*Exercise instructions:* Pictures aside, repeat the listing below exactly.
▬▬▬▬▬▬
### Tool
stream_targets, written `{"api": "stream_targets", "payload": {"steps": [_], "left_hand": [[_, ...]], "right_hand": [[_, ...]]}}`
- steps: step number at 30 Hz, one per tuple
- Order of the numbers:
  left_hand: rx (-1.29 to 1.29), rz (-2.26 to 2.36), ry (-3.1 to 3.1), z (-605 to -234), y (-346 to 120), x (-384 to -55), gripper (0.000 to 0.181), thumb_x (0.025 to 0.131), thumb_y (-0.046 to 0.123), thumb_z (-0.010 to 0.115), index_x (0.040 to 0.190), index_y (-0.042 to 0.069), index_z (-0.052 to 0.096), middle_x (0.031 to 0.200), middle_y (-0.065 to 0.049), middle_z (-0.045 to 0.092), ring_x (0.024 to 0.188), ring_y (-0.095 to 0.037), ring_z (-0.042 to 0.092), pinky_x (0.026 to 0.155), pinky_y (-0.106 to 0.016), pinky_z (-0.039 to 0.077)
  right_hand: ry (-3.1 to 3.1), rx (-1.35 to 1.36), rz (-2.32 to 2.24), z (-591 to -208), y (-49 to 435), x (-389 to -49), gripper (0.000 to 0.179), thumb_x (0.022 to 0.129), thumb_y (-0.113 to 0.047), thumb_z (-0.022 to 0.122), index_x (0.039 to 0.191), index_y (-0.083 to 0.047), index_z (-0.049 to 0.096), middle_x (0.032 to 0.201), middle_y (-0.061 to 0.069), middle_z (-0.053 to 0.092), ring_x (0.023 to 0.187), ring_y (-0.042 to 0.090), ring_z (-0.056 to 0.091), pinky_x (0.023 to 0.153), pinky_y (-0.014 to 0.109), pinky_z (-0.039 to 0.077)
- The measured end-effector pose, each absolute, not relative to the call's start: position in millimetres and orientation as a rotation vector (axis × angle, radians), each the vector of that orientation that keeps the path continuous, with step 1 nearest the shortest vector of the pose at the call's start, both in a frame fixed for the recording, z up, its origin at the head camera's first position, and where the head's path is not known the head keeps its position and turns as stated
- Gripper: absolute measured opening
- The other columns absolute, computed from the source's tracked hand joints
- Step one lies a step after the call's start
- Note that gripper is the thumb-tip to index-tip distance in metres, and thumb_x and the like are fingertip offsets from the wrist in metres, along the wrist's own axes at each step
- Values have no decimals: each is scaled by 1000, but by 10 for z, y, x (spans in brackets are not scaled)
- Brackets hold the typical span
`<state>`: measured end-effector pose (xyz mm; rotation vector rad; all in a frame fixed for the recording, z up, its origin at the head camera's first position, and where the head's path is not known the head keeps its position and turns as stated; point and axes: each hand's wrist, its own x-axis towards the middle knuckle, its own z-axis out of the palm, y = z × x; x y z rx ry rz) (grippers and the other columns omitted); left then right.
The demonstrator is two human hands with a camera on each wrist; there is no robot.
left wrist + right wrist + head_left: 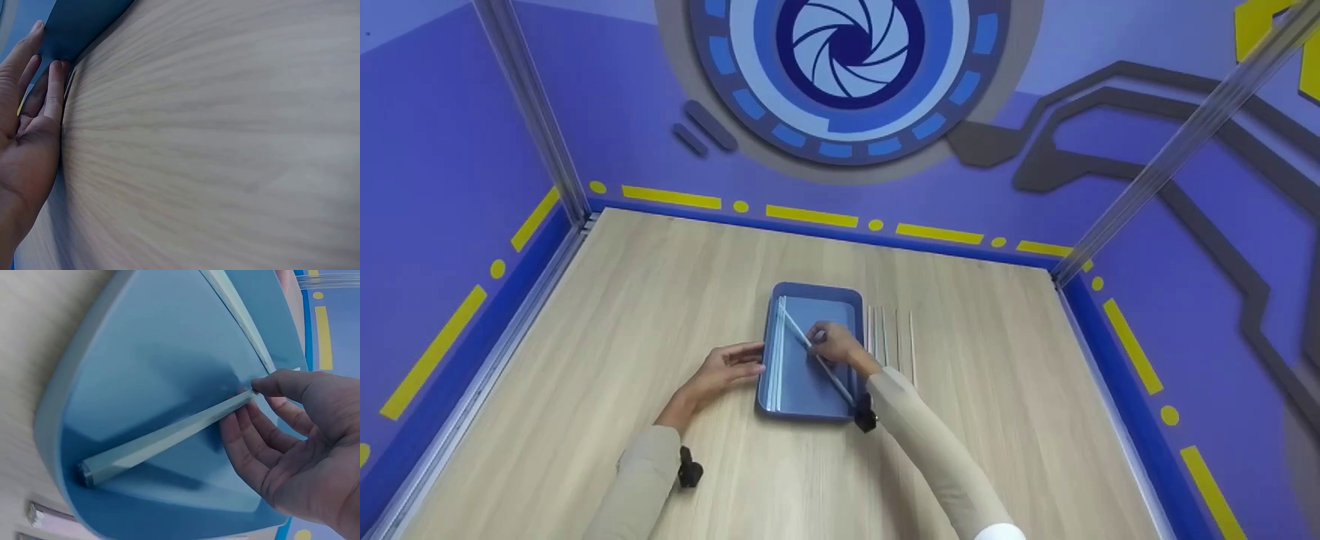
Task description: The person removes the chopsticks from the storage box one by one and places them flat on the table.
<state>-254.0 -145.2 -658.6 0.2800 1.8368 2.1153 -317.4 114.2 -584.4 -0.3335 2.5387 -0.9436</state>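
A blue rectangular tray [810, 416] stands on the wooden table. My right hand [835, 343] is over it, pinching a pale green chopstick [169, 436] between thumb and fingers. That chopstick lies slanted across the tray; in the right wrist view its thick, silver-tipped end is low by the tray's corner. More pale chopsticks [775, 360] lie lengthwise along the tray's left inner side. My left hand [722, 373] is at the tray's left outer wall, fingers extended and touching it. In the left wrist view, the left hand's fingers [55, 93] lie along that wall.
Several thin chopsticks [898, 337] in different pale colours lie side by side on the table [982, 420] right of the tray, partly hidden by the right sleeve. Purple-blue panels [607, 135] with metal corner posts border the table at the back and sides.
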Motion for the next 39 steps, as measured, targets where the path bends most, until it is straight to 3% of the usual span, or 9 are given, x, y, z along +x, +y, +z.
{"api": "stream_targets", "payload": {"steps": [5, 11, 18, 24, 33, 39], "left_hand": [[303, 2125, 1845, -6596, -1435, -2532, 59, 94, 3, 71, 147, -10, 46, 143, -34, 53, 121, -16, 64, 101, -24, 57], [292, 2140, 1814, -6583, -1427, -2538, 61, 94, 3, 72, 147, -10, 45, 145, -34, 52, 125, -21, 62, 102, -26, 57], [296, 2106, 1859, -6588, -1430, -2548, 61, 94, 7, 73, 148, -8, 46, 146, -32, 52, 130, -28, 60, 102, -25, 57], [280, 2099, 1879, -6605, -1439, -2545, 62, 93, 9, 74, 147, -6, 48, 146, -31, 53, 128, -25, 61, 101, -24, 57], [273, 2073, 1909, -6592, -1445, -2540, 61, 94, 10, 73, 148, -5, 48, 146, -31, 53, 132, -32, 59, 101, -23, 57], [245, 2064, 1909, -6570, -1436, -2526, 61, 94, 10, 73, 148, -4, 49, 147, -29, 54, 133, -33, 58, 101, -24, 57]], "right_hand": [[2528, -339, -979, -5800, 1198, -3161, 24, 92, -2, 70, 115, 0, 65, 83, 11, 70, 64, 16, 63, 52, 22, 54], [2472, -277, -1072, -5718, 1241, -3140, 32, 94, -3, 71, 125, -2, 64, 94, 15, 72, 72, 19, 69, 64, 35, 66], [2436, -276, -1140, -5670, 1332, -3147, 34, 94, -6, 72, 127, -2, 64, 95, 20, 74, 70, 18, 69, 65, 38, 67], [2433, -270, -1207, -5677, 1458, -3152, 36, 94, -10, 73, 128, -1, 64, 80, 7, 69, 63, 13, 64, 65, 41, 66], [2422, -220, -1383, -5721, 1654, -3168, 40, 95, -9, 72, 130, 5, 60, 78, 4, 67, 59, 11, 57, 52, 22, 55], [2428, -139, -1452, -5749, 1759, -3148, 40, 94, -8, 73, 131, 3, 61, 81, 1, 63, 65, 14, 61, 62, 36, 65]]}}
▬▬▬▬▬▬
*Reply:*
### Tool
stream_targets, written `{"api": "stream_targets", "payload": {"steps": [_], "left_hand": [[_, ...]], "right_hand": [[_, ...]]}}`
- steps: step number at 30 Hz, one per tuple
- Order of the numbers:
  left_hand: rx (-1.29 to 1.29), rz (-2.26 to 2.36), ry (-3.1 to 3.1), z (-605 to -234), y (-346 to 120), x (-384 to -55), gripper (0.000 to 0.181), thumb_x (0.025 to 0.131), thumb_y (-0.046 to 0.123), thumb_z (-0.010 to 0.115), index_x (0.040 to 0.190), index_y (-0.042 to 0.069), index_z (-0.052 to 0.096), middle_x (0.031 to 0.200), middle_y (-0.065 to 0.049), middle_z (-0.045 to 0.092), ring_x (0.024 to 0.188), ring_y (-0.095 to 0.037), ring_z (-0.042 to 0.092), pinky_x (0.026 to 0.155), pinky_y (-0.106 to 0.016), pinky_z (-0.039 to 0.077)
  right_hand: ry (-3.1 to 3.1), rx (-1.35 to 1.36), rz (-2.32 to 2.24), z (-591 to -208), y (-49 to 435), x (-389 to -49), gripper (0.000 to 0.179), thumb_x (0.022 to 0.129), thumb_y (-0.113 to 0.047), thumb_z (-0.022 to 0.122), index_x (0.039 to 0.191), index_y (-0.083 to 0.047), index_z (-0.049 to 0.096), middle_x (0.032 to 0.201), middle_y (-0.061 to 0.069), middle_z (-0.053 to 0.092), ring_x (0.023 to 0.187), ring_y (-0.042 to 0.090), ring_z (-0.056 to 0.091), pinky_x (0.023 to 0.153), pinky_y (-0.014 to 0.109), pinky_z (-0.039 to 0.077)
- The measured end-effector pose, each absolute, not relative to the call's start: position in millimetres and orientation as a rotation vector (axis × angle, radians), each the vector of that orientation that keeps the path continuous, with step 1 nearest the shortest vector of the pose at the call's start, both in a frame fixed for the recording, z up, its origin at the head camera's first position, and where the head's path is not known the head keeps its position and turns as stated
- Gripper: absolute measured opening
- The other columns absolute, computed from the source's tracked hand joints
- Step one lies a step after the call's start
- Note that gripper is the thumb-tip to index-tip distance in metres, and thumb_x and the like are fingertip offsets from the wrist in metres, along the wrist's own axes at each step
- Values have no decimals: each is scaled by 1000, but by 10 for z, y, x (spans in brackets are not scaled)
- Brackets hold the typical span
`<state>`: measured end-effector pose (xyz mm; rotation vector rad; all in a frame fixed for the recording, z up, its origin at the head camera's first position, and where the head's path is not known the head keeps its position and turns as stated; point and axes: each hand's wrist, its own x-axis towards the middle knuckle, its own z-axis out of the palm, y = z × x; x y z rx ry rz) (grippers and the other columns omitted); left then right.
The demonstrator is two human hands with a camera on each wrist; there is no robot.
left wrist + right wrist + head_left: 
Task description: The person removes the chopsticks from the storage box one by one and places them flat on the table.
<state>-254.0 -145.2 -658.6 0.2800 1.8368 2.1153 -317.4 114.2 -584.4 -0.3335 2.5387 -0.9436</state>
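A blue rectangular tray [810, 416] stands on the wooden table. My right hand [835, 343] is over it, pinching a pale green chopstick [169, 436] between thumb and fingers. That chopstick lies slanted across the tray; in the right wrist view its thick, silver-tipped end is low by the tray's corner. More pale chopsticks [775, 360] lie lengthwise along the tray's left inner side. My left hand [722, 373] is at the tray's left outer wall, fingers extended and touching it. In the left wrist view, the left hand's fingers [55, 93] lie along that wall.
Several thin chopsticks [898, 337] in different pale colours lie side by side on the table [982, 420] right of the tray, partly hidden by the right sleeve. Purple-blue panels [607, 135] with metal corner posts border the table at the back and sides.
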Motion for the next 39 steps, as measured, targets where the path bends most, until it is straight to 3% of the usual span, or 9 are given, x, y, z along +x, +y, +z.
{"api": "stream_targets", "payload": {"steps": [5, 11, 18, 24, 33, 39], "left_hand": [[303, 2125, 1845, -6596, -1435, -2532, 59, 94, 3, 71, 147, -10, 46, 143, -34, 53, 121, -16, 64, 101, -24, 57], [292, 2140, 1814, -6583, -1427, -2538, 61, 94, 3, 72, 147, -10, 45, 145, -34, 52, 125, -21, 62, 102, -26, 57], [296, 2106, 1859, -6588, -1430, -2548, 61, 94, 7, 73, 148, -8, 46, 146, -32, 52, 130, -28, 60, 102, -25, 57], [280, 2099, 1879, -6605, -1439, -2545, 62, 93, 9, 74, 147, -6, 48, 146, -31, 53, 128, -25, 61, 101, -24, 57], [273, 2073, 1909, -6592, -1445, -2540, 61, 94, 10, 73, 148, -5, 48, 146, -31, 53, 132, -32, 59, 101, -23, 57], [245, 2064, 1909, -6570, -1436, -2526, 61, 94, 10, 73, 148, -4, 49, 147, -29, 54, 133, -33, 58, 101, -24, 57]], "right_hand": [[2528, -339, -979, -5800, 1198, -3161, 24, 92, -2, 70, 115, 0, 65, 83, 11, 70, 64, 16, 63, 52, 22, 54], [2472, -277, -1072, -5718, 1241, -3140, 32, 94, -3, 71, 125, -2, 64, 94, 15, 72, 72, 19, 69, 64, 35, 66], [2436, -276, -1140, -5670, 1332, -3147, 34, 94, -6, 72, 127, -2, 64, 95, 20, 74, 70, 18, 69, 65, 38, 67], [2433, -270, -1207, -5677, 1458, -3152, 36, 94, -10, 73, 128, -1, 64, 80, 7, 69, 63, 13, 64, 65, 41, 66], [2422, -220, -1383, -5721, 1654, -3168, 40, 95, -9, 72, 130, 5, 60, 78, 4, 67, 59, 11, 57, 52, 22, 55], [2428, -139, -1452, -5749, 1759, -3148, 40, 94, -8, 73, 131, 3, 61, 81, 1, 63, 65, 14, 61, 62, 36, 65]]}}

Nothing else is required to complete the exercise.